From colonization to apartheid

Resisting white rule, 1946-1976

Soweto 1976

The mass challenge to apartheid

Aftershocks of the miners’ revolt

In 1948, South Africa’s National Party (NP) rode to electoral victory on the slogan of “apartheid.” The Black working class had grown more assertive in the previous few years, and the NP’s campaign played on the rising fear among the all-white electorate. Black squatter settlements were growing on the edges of the white city centers, and Black workers were getting organized. Two years before the election, 60,000 members of the recently-founded African Mine Workers Union went on strike in the greater Johannesburg area. Security forces put down the strike within a week, but only by killing nine mineworkers and injuring more than 1,200.

The Nats promised stricter enforcement of pass laws, and, once in power, the party herded Black workers into townships at a “safe” distance from white areas. The forced relocations led to multiple protests in the next decade, in part because much of the new housing was remote from the places where Black people worked. For many, it became impossible to walk to work, and many protests, including bus boycotts, centered on transit services that were expensive and inconvenient.

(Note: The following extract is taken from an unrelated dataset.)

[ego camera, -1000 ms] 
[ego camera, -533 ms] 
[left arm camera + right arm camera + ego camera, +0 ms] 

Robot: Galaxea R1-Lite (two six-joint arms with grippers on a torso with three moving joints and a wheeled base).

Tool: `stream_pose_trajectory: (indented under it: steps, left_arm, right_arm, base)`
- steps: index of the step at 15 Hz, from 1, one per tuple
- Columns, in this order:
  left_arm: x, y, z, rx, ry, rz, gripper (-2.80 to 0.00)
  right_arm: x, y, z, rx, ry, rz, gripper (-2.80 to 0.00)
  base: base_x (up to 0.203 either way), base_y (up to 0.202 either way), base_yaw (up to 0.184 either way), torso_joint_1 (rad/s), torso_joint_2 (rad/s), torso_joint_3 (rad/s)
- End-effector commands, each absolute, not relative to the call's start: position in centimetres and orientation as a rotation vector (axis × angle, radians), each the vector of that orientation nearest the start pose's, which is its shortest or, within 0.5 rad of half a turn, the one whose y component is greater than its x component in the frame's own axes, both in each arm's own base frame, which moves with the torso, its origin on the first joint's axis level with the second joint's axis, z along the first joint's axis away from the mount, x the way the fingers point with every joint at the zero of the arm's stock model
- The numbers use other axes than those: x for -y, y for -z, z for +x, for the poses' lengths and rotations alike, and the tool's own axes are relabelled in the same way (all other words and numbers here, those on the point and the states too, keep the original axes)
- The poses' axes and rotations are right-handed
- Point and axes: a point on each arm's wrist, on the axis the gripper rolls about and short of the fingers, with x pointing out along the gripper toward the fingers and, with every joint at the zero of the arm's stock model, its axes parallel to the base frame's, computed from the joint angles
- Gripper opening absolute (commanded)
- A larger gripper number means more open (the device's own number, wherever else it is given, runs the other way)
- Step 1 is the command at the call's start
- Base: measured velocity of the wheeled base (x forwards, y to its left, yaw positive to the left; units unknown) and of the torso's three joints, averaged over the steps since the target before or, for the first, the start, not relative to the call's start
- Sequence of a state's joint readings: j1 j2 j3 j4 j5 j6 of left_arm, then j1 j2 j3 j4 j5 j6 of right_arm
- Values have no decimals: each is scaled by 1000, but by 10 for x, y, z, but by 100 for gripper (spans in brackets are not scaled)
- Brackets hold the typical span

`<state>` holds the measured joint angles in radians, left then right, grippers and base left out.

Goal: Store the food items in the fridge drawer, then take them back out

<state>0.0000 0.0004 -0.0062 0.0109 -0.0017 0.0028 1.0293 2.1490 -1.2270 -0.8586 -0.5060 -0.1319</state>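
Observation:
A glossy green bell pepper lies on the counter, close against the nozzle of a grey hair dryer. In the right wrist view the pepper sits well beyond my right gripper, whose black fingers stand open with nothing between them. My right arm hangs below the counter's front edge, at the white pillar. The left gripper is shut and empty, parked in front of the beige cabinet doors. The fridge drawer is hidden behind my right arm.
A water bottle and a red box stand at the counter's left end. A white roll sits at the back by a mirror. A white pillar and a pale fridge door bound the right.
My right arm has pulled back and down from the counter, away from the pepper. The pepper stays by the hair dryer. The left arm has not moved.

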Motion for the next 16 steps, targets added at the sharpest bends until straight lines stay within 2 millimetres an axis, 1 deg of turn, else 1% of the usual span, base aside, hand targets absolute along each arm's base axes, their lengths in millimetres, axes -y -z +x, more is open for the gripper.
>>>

Strikes continued in the early 1950s, mainly around workplace demands — wages and conditions. The strikes and township protests were significant in showing the strength of the working class, but the class wasn’t organized as a political force.

Nelson Mandela (right)

Nelson Mandela (right)

The African National Congress (ANC), however, was getting organized. The end of the Second World War and the advent of official apartheid brought up a new generation in the ANC Youth League, future leaders who started to look beyond the middle-class framework of quiet pleadings with the regime. The new generation included Nelson Mandela, Walter Sisulu and Oliver Tambo, who all later led the ANC, and Robert Sobukwe, who was soon to found the Pan Africanist Congress (PAC).

These young leaders witnessed the growth of the working-class struggle, both in workplaces and in the townships. They were also inspired by what Gandhi had done to turn the Indian Congress toward mass politics. The new idea was that the ANC would seek to mobilize broad popular forces under its political leadership. In 1952, the ANC launched what became known as the Defiance Campaign in nonviolent resistance to the apartheid laws.

The movement inaugurated the modern era of South African mass politics. Up till then, resistance movements, however explosive, had relied on local leadership and focused on very specific sets of demands. The ANC’s contribution was to sponsor coordinated efforts and to target some of the fundamental features of the apartheid system, such as the pass laws. The topics of discussion thus expanded beyond the tactics of resistance, important as they were, to include questions of strategy to bring the whole system down.

The Defiance Campaign gave thousands of people their first brush with activism, but the decade of resistance ended abruptly in 1960 with a couple of massacres, the most famous being the one at Sharpeville in March. The demonstration, which was against the pass laws, was actually sponsored by Subukwe’s PAC, which had broken from the ANC a year earlier. Security forces gunned down 69 people, most of them shot in the back as they were running away.

I’ll draw out two points about the Sharpeville massacre.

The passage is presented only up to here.